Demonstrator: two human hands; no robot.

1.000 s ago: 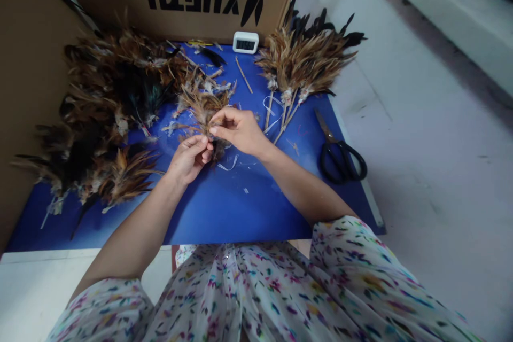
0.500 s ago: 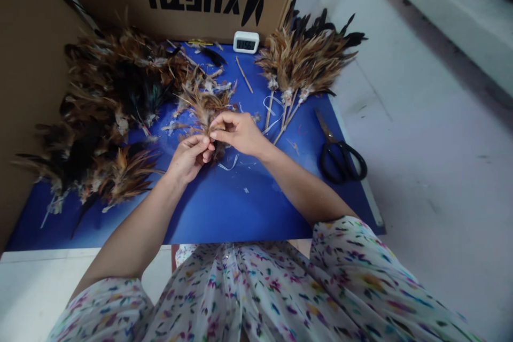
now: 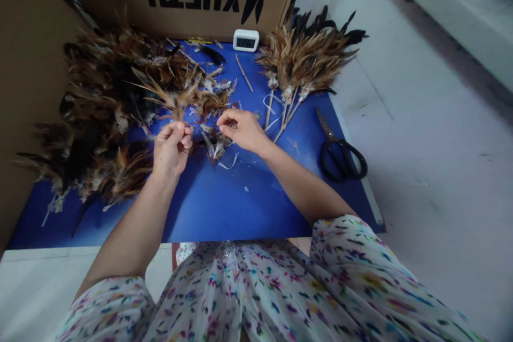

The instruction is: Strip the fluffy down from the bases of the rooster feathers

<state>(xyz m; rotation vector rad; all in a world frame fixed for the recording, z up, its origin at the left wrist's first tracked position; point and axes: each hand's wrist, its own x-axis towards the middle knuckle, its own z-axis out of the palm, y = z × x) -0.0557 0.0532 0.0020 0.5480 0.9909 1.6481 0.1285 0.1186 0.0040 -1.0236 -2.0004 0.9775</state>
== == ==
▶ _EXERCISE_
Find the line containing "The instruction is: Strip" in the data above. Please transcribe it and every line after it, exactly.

▶ _SOLUTION TO THE EXERCISE_
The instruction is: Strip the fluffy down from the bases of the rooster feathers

<state>(xyz m; rotation vector rad; all in a world frame fixed for the recording, z up, its origin at the left wrist's first tracked position; point and axes: each hand's wrist, its own x-axis towards the middle knuckle, its own z-axis out of the palm, y = z × x) -0.0557 0.0532 0.0020 0.5480 0.9909 1.6481 0.1285 0.1186 0.0040 -1.0236 -2.0004 0.9775</state>

A complete answer has now been given.